Travel, as they say, is about the journey. But Cassa Zenda places its bets on arrival. By the time the black speck on a vast, glassine lake sharpens into a private dock, you will have spent the better part of a day in a speeding motorboat and the last two hours purring slowly up Guatemala’s serpentine Rio Dulce. Here, steep canyons spring up on either side of the muddy riverbank, ushering you into a silent, primordial tableau of tangled green jungle dotted by thatched dwellings. River traffic slows to little more than a few families line-fishing from canoes.

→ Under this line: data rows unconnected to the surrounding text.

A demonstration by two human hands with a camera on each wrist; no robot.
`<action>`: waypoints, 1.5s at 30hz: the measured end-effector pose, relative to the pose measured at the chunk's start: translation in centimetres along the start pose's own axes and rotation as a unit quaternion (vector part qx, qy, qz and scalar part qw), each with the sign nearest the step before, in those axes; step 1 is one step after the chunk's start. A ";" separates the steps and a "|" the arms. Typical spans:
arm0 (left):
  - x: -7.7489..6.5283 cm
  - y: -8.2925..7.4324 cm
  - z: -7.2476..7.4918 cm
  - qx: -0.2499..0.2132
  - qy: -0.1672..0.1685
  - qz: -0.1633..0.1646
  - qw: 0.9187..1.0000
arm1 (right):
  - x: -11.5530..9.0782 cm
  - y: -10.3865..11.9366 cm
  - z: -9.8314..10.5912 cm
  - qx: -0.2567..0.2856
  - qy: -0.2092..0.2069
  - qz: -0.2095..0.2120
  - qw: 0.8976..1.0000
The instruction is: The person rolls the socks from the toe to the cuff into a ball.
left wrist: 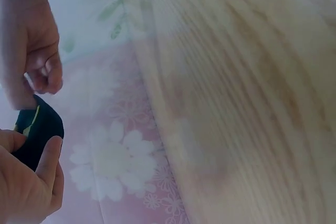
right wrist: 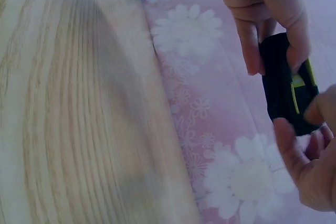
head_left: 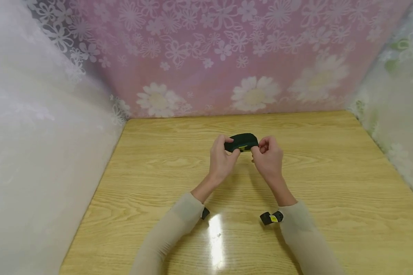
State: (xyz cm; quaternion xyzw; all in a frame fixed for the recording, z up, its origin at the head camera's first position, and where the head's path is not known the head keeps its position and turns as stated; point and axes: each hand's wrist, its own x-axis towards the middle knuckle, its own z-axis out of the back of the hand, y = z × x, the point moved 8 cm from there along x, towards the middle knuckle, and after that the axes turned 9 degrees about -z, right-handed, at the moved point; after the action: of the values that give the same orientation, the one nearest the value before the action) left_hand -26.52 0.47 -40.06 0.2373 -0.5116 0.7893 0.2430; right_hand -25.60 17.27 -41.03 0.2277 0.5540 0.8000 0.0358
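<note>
A small dark, rounded case point(head_left: 242, 140) with yellow trim is held above the wooden table. My left hand point(head_left: 221, 158) grips its left end, thumb on the near side and fingers on the far side. At its right end my right hand point(head_left: 269, 158) pinches the edge, with the other fingers curled in. The right wrist view shows the case point(right wrist: 278, 93) between both hands, a yellow line and a pale patch on its side. In the left wrist view the case point(left wrist: 47, 129) is partly covered by the left fingers.
The wooden table point(head_left: 141, 183) spreads under both arms, with a bright reflection near the front. A pink flowered backdrop point(head_left: 199, 76) rises behind it, and pale flowered sheets point(head_left: 48, 152) stand at the sides. Black wrist devices point(head_left: 271, 218) sit at the sleeve cuffs.
</note>
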 end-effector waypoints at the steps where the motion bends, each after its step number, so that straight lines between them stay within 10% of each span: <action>1: 0.1 0.0 0.1 -0.001 -0.001 0.002 1.000 | -0.1 -0.1 0.0 0.009 0.015 -0.019 1.000; 9: 0.2 0.0 0.2 0.002 0.006 0.000 1.000 | -0.1 -0.7 -0.5 -0.009 0.077 -0.056 0.995; 13: -0.1 -0.2 -0.1 0.023 0.001 -0.017 1.000 | -0.1 0.1 -0.4 -0.078 -0.005 0.043 0.996; 16: -0.1 -0.2 -0.1 0.039 -0.012 -0.026 0.999 | -0.9 1.4 -0.9 -0.164 -0.067 0.154 0.972; 19: -0.1 0.5 0.2 0.030 -0.018 -0.013 0.999 | -1.8 2.1 -1.6 -0.197 -0.035 0.197 0.960; 25: -0.1 2.2 0.1 -0.158 0.061 0.074 0.983 | -1.6 0.5 -0.3 -0.110 0.132 0.046 0.984; 32: -0.5 1.9 -0.6 -0.252 0.173 0.123 0.944 | -2.7 3.4 -0.9 -0.115 0.187 0.249 0.943; 36: -0.8 1.5 -1.0 -0.275 0.231 0.098 0.928 | -2.7 3.4 -0.3 -0.044 0.149 0.245 0.957; 40: -0.7 1.0 -0.8 -0.260 0.257 0.051 0.930 | -2.1 2.5 0.5 0.060 0.144 0.169 0.973; 45: -0.6 0.9 -0.4 -0.234 0.239 0.028 0.942 | -2.1 2.8 0.4 0.117 0.163 0.137 0.970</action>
State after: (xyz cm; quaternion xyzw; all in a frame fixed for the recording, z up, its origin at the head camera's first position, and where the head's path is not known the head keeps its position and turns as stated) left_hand -26.68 0.44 -41.21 -0.0367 -0.6152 0.6870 0.3849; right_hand -23.03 15.91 -39.05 0.1705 0.6052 0.7535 -0.1921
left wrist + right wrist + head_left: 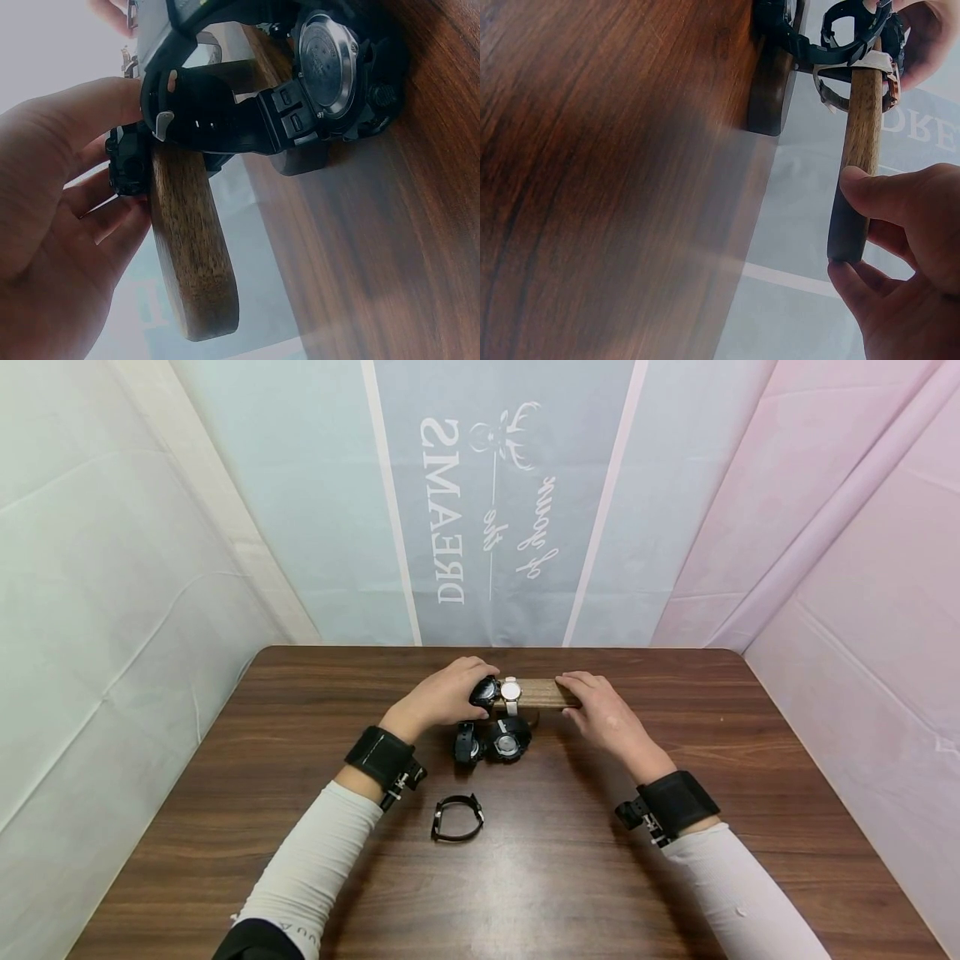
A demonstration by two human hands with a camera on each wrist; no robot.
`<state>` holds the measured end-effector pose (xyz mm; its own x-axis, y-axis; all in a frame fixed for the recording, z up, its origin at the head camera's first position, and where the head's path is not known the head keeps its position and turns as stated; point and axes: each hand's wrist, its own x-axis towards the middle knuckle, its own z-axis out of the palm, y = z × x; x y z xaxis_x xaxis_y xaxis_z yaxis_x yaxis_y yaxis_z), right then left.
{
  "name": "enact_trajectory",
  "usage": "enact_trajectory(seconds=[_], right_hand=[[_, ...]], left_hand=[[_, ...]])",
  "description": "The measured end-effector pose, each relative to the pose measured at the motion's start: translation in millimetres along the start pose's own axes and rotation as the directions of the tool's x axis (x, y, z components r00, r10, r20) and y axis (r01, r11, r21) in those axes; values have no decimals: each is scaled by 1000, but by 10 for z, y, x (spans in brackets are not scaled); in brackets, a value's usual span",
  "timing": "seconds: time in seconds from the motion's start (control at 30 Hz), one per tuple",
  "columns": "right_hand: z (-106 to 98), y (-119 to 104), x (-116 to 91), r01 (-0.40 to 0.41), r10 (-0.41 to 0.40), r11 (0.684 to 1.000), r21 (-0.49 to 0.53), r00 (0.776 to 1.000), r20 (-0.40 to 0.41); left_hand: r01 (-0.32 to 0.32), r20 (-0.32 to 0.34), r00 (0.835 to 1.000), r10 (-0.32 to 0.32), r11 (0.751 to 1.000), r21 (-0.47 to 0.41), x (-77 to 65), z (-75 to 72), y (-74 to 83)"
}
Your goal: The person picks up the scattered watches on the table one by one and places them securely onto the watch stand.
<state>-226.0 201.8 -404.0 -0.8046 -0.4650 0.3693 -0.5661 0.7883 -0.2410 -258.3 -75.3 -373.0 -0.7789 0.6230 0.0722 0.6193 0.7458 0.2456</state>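
A wooden bar of a watch stand (543,693) runs above the table between both hands, its dark base (766,105) showing in the right wrist view. My left hand (448,693) grips a black watch (486,692) looped round the bar's left part, thumb on its strap (196,112). My right hand (611,718) pinches the bar's right end, thumb on its side and a fingertip at its tip. Just right of the black watch hangs a white-strapped watch (511,690) on the bar. Two more black watches, one left (467,745) and one right (507,743), lie in front.
Nearer me on the brown wooden table (570,877) is a thin black band (438,822), closed in a loop. A printed grey curtain (502,618) hangs behind the table's far edge, with pale cloth at both sides.
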Motion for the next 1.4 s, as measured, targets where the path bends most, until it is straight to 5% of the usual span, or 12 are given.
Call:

If the panorama conjures the scene in Apocalypse Now in which Martin Sheen motors upriver through the jungle in search of Colonel Kurtz, it’s a meaningful coincidence: Cassa Zenda is director Francis Ford Coppola’s latest hospitality venture. (In fact, it was the filmmaker’s nostalgia for the jungle that led him to open his first hotel, Blancaneaux Lodge, in the rainforest of northern Belize in 1993.) We began the day at Turtle Inn, his low-key luxe beach hideaway in Placencia, Belize, where we overnighted in Sofia’s Beach House, a bohemian, California-modern compound with its own pool. From there we boarded a sleek Monterey motor-craft and sped an hour and a half down the turquoise, mangrove-lined Belizean coast, stopping to have our passports stamped by two tipsy immigration agents playing dominos. Crossing into Guatemala, we anchored in the port of Livingston, a knot of colorful ramshackle buildings and dockside restaurants reverberating with reggaeton and punta rock, which serves as the capital of Guatemala’s Caribbean-inflected Garifuna community. Finally, we hopped into a smaller and even sleeker boat, a Nautique, where we were met by Cassa Zenda’s ebullient manager, Kika Garces, proffering glasses of champagne, and we began our 27-mile cinematic journey upriver to Lago de Izabal.